━━━ Exercise inputs ━━━

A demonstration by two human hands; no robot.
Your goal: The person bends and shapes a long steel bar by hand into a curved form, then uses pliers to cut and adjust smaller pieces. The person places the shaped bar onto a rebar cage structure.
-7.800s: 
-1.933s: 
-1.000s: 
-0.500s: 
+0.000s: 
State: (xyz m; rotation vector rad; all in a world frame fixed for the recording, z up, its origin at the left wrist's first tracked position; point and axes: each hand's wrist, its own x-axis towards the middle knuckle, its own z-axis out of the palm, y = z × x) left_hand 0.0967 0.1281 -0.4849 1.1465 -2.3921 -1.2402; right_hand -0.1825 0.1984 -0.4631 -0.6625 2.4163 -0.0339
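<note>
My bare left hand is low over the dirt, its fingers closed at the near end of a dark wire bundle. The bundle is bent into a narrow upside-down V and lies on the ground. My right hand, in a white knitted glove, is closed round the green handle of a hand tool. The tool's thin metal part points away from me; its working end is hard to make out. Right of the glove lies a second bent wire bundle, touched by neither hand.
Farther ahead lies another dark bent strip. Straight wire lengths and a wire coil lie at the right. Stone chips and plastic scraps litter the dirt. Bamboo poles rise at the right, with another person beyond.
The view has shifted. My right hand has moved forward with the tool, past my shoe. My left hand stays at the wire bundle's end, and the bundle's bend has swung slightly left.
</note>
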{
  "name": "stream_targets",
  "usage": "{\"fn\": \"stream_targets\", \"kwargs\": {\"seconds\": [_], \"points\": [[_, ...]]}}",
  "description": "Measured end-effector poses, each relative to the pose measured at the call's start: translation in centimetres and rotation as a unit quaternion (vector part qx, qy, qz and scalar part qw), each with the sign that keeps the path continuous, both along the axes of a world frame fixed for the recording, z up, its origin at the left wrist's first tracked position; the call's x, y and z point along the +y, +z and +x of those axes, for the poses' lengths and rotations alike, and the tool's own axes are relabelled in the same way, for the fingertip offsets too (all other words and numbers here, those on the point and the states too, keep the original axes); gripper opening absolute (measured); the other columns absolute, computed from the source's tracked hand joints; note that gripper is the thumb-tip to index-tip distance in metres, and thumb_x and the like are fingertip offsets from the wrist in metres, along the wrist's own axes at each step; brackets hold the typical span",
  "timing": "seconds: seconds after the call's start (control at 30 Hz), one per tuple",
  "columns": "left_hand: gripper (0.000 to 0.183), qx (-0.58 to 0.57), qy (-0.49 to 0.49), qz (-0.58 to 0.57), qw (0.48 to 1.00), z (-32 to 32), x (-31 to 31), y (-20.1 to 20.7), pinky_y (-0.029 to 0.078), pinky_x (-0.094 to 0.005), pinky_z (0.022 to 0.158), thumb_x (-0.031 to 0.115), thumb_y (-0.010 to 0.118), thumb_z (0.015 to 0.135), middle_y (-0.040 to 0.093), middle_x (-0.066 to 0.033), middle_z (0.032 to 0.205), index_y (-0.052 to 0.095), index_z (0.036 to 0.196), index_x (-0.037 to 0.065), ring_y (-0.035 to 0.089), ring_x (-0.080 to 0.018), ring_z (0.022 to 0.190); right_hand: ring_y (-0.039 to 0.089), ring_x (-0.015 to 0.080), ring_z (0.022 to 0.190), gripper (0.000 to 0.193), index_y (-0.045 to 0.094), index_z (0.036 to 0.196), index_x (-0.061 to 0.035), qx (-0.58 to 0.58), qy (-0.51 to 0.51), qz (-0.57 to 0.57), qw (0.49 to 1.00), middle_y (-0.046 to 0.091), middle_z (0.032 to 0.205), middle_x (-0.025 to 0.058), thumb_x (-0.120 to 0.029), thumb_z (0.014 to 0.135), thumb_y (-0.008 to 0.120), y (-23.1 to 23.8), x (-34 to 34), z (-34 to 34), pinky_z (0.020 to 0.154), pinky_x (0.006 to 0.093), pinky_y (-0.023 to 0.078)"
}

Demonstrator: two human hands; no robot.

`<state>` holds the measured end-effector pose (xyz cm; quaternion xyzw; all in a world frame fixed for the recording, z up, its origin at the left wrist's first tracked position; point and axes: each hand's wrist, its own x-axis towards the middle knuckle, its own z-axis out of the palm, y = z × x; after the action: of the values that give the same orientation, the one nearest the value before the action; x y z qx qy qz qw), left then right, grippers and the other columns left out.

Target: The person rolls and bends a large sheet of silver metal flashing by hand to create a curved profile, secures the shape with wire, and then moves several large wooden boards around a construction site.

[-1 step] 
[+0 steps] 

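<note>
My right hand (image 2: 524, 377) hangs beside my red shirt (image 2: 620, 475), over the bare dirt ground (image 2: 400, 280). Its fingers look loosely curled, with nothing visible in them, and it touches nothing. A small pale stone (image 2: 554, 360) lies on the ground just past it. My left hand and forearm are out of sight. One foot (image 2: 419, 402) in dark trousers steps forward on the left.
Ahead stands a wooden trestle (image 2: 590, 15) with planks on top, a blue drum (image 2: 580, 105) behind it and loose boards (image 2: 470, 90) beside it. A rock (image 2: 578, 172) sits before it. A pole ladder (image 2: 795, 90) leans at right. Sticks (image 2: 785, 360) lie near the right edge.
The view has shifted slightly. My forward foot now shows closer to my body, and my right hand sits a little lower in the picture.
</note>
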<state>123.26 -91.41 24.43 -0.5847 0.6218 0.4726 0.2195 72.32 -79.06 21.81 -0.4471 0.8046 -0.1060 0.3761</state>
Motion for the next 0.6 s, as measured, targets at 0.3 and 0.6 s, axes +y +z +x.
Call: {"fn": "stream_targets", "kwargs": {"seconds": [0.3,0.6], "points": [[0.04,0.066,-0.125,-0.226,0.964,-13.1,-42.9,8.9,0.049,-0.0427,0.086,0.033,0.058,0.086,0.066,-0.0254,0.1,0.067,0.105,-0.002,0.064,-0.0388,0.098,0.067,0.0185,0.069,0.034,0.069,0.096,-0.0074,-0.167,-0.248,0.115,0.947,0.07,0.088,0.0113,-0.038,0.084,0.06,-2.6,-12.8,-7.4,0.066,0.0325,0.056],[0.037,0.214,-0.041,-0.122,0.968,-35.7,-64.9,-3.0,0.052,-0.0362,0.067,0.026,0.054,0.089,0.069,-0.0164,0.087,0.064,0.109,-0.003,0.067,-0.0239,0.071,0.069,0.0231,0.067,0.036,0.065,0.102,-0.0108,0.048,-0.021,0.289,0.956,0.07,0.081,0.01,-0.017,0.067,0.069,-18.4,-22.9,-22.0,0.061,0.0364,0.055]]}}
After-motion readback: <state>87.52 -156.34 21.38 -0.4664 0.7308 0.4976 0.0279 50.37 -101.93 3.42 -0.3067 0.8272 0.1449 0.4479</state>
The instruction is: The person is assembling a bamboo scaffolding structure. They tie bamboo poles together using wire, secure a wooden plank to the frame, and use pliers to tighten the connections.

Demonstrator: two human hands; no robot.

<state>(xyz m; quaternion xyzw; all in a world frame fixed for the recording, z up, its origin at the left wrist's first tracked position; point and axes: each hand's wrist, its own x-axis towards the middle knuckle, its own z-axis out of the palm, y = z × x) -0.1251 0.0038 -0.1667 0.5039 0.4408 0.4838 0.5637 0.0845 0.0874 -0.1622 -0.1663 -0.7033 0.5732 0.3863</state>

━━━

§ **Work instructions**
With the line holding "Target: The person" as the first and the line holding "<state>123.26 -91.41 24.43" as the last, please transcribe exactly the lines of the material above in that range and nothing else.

§ **Answer box**
Target: The person rolls and bends a large sheet of silver metal flashing by hand to create a curved profile, secures the shape with wire, and then moves several large wooden boards around a construction site.

[-1 step] 
[+0 steps] 

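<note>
My right hand (image 2: 524, 377) hangs beside my red shirt (image 2: 620, 475), over the bare dirt ground (image 2: 400, 280). Its fingers look loosely curled, with nothing visible in them, and it touches nothing. A small pale stone (image 2: 554, 360) lies on the ground just past it. My left hand and forearm are out of sight. One foot (image 2: 419, 402) in dark trousers steps forward on the left.
Ahead stands a wooden trestle (image 2: 590, 15) with planks on top, a blue drum (image 2: 580, 105) behind it and loose boards (image 2: 470, 90) beside it. A rock (image 2: 578, 172) sits before it. A pole ladder (image 2: 795, 90) leans at right. Sticks (image 2: 785, 360) lie near the right edge.
The view has shifted slightly. My forward foot now shows closer to my body, and my right hand sits a little lower in the picture.
</note>
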<state>123.26 -91.41 24.43 -0.5847 0.6218 0.4726 0.2195 72.32 -79.06 21.81 -0.4471 0.8046 -0.1060 0.3761</state>

The response has been given in full.